Eight strategies for a successful early warning system

Faculty are key to identifying at-risk students

While academic advisors (both faculty and professional) are absolutely critical in any institution’s student retention strategy, classroom contact can also play an important role in identifying at-risk students. Assuming the average student takes a 15-credit-hour course load over the course of a 15-week semester, they spend 225 hours in front of instructors each term. Compare that to the one or two hours students typically spend in a formal advising appointment each term.

Instructors also have access to two powerful—but underutilized—predictors of student success: scientific studies have shown that both classroom attendance and midterm grades are highly predictive of final GPA.

Related blog post: What can we learn from first-year GPA?

Knowing this, three out of four colleges and universities have invested in early warning systems, which allow faculty to flag early grades, attendance patterns, and student behavior in the classroom for advisor attention.
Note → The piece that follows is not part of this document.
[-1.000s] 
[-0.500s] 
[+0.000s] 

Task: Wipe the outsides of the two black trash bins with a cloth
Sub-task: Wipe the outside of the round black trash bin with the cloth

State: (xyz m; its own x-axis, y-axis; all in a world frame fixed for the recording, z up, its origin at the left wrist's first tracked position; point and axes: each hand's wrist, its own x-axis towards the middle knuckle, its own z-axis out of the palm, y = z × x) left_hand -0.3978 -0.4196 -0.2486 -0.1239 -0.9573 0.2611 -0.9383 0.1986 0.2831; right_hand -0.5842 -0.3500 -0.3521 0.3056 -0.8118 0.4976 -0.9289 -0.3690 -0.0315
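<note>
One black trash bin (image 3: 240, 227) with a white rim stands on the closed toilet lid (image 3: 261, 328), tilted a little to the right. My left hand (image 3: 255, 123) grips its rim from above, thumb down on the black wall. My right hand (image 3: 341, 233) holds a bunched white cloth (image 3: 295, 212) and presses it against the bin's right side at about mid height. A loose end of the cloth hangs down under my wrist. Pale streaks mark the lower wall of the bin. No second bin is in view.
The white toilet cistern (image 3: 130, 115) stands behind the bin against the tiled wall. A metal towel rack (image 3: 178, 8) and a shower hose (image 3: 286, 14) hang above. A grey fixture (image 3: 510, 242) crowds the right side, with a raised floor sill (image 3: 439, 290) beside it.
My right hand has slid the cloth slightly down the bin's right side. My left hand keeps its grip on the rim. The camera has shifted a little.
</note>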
However, many institutions struggle to achieve widespread use of these systems; faculty might not be aware of the systems or view them as just another bureaucratic requirement on top of a mountain of extra responsibilities.

Eight lessons to get early warning systems right

1. Make it simple. Instead of providing a long list of support offices where faculty members can refer students, create a single referral point or office. When faculty members don’t know exactly how to remedy a student issue, they respond well to hearing “we’ll take it from here.”

2. Make it all-inclusive. Create one system where faculty can log attendance problems, academic performance problems, and behavioral or non-academic problems.

3. Make it flexible. Rather than mandating one assessment date and grade threshold for early alerts, West Virginia University allows instructors to determine when (between weeks 3-6) to submit a formative assessment. Faculty members also determine what constitutes “on track” or “off track” for their students, and can select what resources to recommend to a student, if they so choose.

4. Ensure privacy. Faculty often worry about who will get to see the potentially sensitive information they submit about students. It’s important to communicate to faculty that FERPA and HIPPA compliance generally entails that these systems be secure and that medical and mental health counseling notes remain private.

5. Keep it positive. Faculty want to know that early alerts won’t feel like a punishment to students, as this can often contribute to a self-fulfilling prophecy. Design your response strategy so that students receive positive action steps and opportunities for help, not just an “at risk” notification.

6. Hold faculty accountable. At the institutions with the highest compliance rates, the provost (not a central student success office staffer) sends a message before each term to faculty teaching first-year students, emphasizing the importance of early alerts. Department chairs, and in some cases, deans, will follow up with individual instructors who haven’t submitted reports.

Read the full study for more ways to engage faculty in student success efforts

7. Close the loop. Ensure that faculty members know when the early warning office or advisor has received and read an alert they’ve submitted, and that they receive updates as advisors address student problems. Without this feedback, system utilization tends to drop precipitously over time.

8. Illustrate the impact. Many faculty members want to see evidence that early alerts drive demonstrable results before investing their time in submitting them. At Indiana University Northwest, the administration shares data showing the grade improvements after students were flagged and took advantage of academic resources.

Early warning systems should target introductory courses

Academic leaders often focus on getting buy-in from tenured faculty for new processes and systems, but these faculty members aren’t usually the ones who teach the introductory or “gatekeeper” courses that reveal at-risk students. While early warning systems should be widely available for all faculty to use, target them at courses and student groups that you know are at higher risk—and don’t neglect adjuncts, graduate students, and teaching assistants who might be involved in many of these courses.

Studies have shown that these eight design principles help build initial support (and even excitement) for early warning systems among faculty, encourage robust participation, and sustain momentum over time even as “initiative fatigue” sets in. Every instructor wants their students to succeed—with the right tools, they’ll be able to direct campus resources to the students who need them most.